### EXERCISE DIRECTIONS
Retype, please, the listing from its opening line through the line that contains "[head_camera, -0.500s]", both included, without the pictures.

────────────────────────────────────────

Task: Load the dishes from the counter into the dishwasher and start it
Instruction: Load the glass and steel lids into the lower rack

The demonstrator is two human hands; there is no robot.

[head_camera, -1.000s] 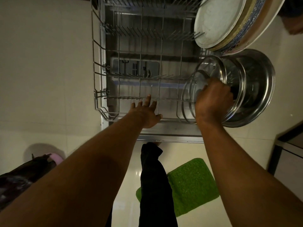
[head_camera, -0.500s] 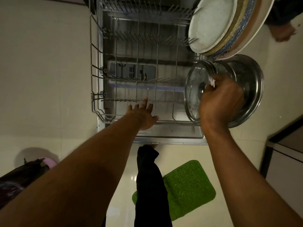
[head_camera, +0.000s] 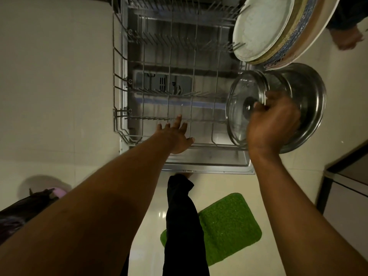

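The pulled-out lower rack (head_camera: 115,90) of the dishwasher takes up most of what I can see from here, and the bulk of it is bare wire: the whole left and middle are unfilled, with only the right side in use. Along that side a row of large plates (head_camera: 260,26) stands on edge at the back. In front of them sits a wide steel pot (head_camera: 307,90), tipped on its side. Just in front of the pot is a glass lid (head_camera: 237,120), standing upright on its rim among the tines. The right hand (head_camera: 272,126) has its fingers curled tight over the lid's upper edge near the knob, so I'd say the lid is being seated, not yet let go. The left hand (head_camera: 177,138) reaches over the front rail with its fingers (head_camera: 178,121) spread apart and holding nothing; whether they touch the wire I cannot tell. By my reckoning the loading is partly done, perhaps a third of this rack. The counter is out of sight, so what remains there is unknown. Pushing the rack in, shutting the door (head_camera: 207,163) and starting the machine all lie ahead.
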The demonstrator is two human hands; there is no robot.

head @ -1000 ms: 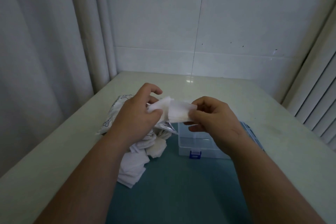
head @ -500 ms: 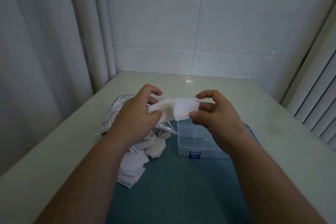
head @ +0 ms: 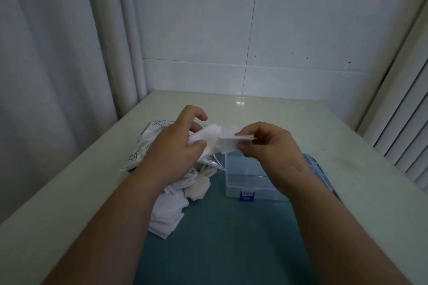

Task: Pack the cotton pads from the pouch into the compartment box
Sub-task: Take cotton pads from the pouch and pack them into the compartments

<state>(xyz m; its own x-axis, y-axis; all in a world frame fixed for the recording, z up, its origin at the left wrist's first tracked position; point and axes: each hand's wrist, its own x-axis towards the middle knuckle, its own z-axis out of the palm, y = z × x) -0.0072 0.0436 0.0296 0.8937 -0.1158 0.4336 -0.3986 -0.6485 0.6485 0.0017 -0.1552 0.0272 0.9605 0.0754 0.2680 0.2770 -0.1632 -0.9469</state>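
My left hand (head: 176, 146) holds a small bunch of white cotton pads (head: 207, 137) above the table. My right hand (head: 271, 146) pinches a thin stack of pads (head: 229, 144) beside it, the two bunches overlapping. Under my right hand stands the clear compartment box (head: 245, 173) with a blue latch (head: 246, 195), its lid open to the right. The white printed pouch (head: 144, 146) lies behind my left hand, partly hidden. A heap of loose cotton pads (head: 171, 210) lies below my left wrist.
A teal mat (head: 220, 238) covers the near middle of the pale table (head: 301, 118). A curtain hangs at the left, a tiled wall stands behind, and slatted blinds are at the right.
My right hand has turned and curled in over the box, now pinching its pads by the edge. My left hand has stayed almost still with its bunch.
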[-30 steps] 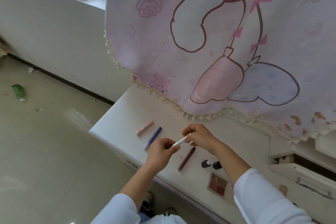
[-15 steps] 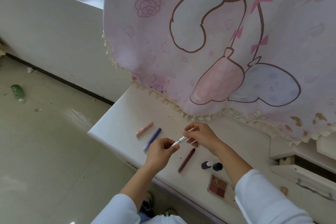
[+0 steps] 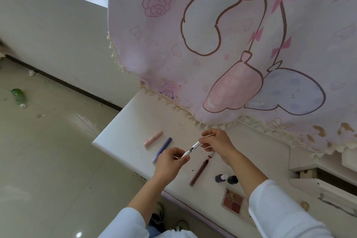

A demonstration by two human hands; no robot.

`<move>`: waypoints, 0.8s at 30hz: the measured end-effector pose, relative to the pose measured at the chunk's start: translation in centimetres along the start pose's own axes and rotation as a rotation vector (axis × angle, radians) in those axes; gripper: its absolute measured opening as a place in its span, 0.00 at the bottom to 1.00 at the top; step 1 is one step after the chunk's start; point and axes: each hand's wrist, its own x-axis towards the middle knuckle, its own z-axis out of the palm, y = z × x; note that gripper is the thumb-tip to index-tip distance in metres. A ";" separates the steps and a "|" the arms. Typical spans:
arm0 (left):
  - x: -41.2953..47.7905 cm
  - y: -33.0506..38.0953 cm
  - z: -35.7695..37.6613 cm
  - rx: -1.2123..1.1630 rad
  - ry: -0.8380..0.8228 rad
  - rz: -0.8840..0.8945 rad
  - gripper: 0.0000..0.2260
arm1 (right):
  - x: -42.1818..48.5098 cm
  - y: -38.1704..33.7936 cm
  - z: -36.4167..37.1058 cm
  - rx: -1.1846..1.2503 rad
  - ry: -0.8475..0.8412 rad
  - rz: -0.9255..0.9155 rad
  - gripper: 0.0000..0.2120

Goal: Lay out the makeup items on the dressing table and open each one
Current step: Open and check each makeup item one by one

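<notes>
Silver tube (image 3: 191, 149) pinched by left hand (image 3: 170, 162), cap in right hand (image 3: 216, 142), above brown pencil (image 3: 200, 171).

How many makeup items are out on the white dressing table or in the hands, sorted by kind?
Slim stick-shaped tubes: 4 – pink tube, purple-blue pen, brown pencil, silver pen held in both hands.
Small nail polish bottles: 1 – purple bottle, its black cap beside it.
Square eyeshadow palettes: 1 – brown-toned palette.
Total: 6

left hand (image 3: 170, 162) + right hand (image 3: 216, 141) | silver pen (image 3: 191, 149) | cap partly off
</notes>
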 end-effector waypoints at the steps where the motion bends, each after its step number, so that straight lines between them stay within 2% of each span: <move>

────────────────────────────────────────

### SOLUTION
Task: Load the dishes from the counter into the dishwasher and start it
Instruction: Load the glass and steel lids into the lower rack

The demonstrator is two human hands; there is no robot.

[head_camera, -1.000s] 
[head_camera, -0.500s] 

The answer was given in full.